Re: [discuss] Pinning PySpark dependencies?

Nicholas Chammas Fri, 27 Mar 2026 12:44:16 -0700

One thing we have tried unsuccessfully in the past to do is to separate 
abstract dependencies (which should be as flexible as possible) from concrete 
build/test dependencies (which should be pinned).


There are many tools in the Python ecosystem today for automatically compiling 
and bumping concrete dependencies from abstract ones, from the conservative 
(like pip-tools) which allow us to minimize changes to our dev process, to the 
more disruptive (like Poetry or uv) that require larger changes. But even a 
conservative approach requires significant effort, and specifically requires 
testing of the release process from committers that cannot be delegated to CI. 
This is one of the main reasons my past attempt to solve this problem failed 
<https://github.com/apache/spark/pull/27928>.

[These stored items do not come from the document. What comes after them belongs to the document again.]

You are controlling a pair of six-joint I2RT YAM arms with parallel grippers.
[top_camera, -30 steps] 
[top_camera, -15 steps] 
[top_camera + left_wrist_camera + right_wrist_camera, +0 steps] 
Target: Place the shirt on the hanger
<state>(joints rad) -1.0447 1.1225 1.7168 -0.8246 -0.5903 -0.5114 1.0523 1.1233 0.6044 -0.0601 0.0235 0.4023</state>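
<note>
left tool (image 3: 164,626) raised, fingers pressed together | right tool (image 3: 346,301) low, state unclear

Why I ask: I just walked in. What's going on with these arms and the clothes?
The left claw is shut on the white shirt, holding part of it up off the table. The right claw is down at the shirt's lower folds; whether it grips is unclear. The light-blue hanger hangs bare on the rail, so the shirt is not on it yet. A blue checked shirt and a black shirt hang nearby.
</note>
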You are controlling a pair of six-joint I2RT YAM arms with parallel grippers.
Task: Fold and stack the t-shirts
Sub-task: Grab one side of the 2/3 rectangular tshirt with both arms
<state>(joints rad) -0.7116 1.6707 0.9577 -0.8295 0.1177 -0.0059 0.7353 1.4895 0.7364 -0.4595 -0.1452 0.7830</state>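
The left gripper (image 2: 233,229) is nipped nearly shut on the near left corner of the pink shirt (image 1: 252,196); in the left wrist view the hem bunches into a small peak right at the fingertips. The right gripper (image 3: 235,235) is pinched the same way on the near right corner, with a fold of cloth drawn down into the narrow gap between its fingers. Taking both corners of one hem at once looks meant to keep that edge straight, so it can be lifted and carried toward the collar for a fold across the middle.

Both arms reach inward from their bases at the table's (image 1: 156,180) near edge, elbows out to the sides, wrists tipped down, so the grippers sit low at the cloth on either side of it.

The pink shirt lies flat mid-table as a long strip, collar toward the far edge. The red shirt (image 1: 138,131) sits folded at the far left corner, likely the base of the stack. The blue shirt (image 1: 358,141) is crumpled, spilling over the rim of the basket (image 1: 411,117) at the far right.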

Pinning concrete build/test dependencies is related to but separate from 
mitigating supply chain attacks. But it’s probably a good thing we should try 
to solve again which will in turn make any other future work related to 
dependency management easier to carry out.

Last time I looked at this problem in 2024 
<https://www.mail-archive.com/[email protected]/msg31792.html>, I identified 
as an illustrative example at least 12 separate places where we specify numpy 
as a dependency. Of course, they were not consistent.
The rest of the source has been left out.